Mouths are full of bacteria. While most of it is harmless, brushing and flossing helps to keep the bacteria level in your mouth under control. But without daily care, bacteria can reach levels that might lead to tooth decay and gum disease.
So, what exactly are we doing when we brush our teeth? Brushing your teeth reduces the impact of bacteria that can form acids that damage your teeth. Here are some tips on brushing:
- Take your time! The American Dental Association says you should take two minutes to brush your teeth. You want to cover the front, back and top of every tooth.
- Use a circular motion, with short strokes.
- Brush gently around your gum line.
- Replace toothbrushes at least once every 3 months or when the bristles get frayed.
Should You Plug In? Electric vs. Manual
Experts agree that you don't need to use an electric toothbrush to clean your teeth well. But some studies have shown that electric toothbrushes may be more effective in reducing plaque and gum inflammation than standard toothbrushes. Electric versions might also be easier for seniors who have trouble brushing.
Don't Forget Flossing
While there's no hard evidence that flossing prevents serious gum disease, most dentists agree flossing helps promote a healthy mouth by helping to remove plaque from the sides of your teeth. Those who don't floss seem to have higher rates of red and inflamed gums. According to Dr. Tim Iafolla, a dental expert at the National Institutes of Health, "every dentist in the country can look in someone's mouth and tell whether or not they floss." It's cheap and quick. Keep flossing in your routine.
Eating for Healthy Teeth
Healthy eating can help you keep healthy teeth. While there's no evidence that apples will really keep the dentist away, fruits and vegetables do increase saliva production. This can help make your mouth less acidic for your teeth. Peanuts and cheese do this as well. And of course, eating less sugar really does protect your teeth. One study found soft drinks, which are high in sugar and highly acidic, seemed to promote dental erosion.
Using and Choosing Mouthwash
According to the American Dental Association, mouthwash is only effective if it kills bacteria. There are certain types of mouthwash that have been shown to reduce plaque and gingivitis. The ADA recommends choosing a mouthwash that has the ADA Seal of Approval. And keep in mind that mouthwash is not a replacement for brushing.

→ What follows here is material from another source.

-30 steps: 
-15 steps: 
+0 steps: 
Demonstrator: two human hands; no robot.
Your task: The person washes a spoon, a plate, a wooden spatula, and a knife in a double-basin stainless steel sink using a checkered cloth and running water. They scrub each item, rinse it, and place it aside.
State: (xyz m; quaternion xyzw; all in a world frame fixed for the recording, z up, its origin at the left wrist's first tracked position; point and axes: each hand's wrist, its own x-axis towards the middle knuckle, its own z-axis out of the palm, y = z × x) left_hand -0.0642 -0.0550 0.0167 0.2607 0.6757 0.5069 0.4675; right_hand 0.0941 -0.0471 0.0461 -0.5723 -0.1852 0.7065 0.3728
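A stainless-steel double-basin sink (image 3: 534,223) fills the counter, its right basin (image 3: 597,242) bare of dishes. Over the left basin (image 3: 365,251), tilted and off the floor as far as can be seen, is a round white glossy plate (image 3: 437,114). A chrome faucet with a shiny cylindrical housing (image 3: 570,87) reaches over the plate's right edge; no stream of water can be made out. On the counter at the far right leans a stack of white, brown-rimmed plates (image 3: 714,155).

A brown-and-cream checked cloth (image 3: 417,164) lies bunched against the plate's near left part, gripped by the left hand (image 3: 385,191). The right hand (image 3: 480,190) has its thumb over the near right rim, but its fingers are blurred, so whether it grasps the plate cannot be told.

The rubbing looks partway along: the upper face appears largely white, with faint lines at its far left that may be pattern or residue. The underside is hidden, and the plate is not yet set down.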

Healthy Teeth for the Long Haul
There's no question that, as you get older, there's a higher likelihood you'll have issues with your teeth. But the evidence is also clear that people who take care in their oral health have fewer serious problems with their teeth and gums.
Most people have a dentist and a doctor. So, it can be natural to think of our teeth and gums separately from our overall health. We brush and floss just to avoid cavities.
But the fact is your oral health can affect your general health. Make sure you are seeing your dentist regularly to catch any dental problems early on when treatment is likely to be simpler and more affordable. Those visits also help prevent many problems from developing in the first place.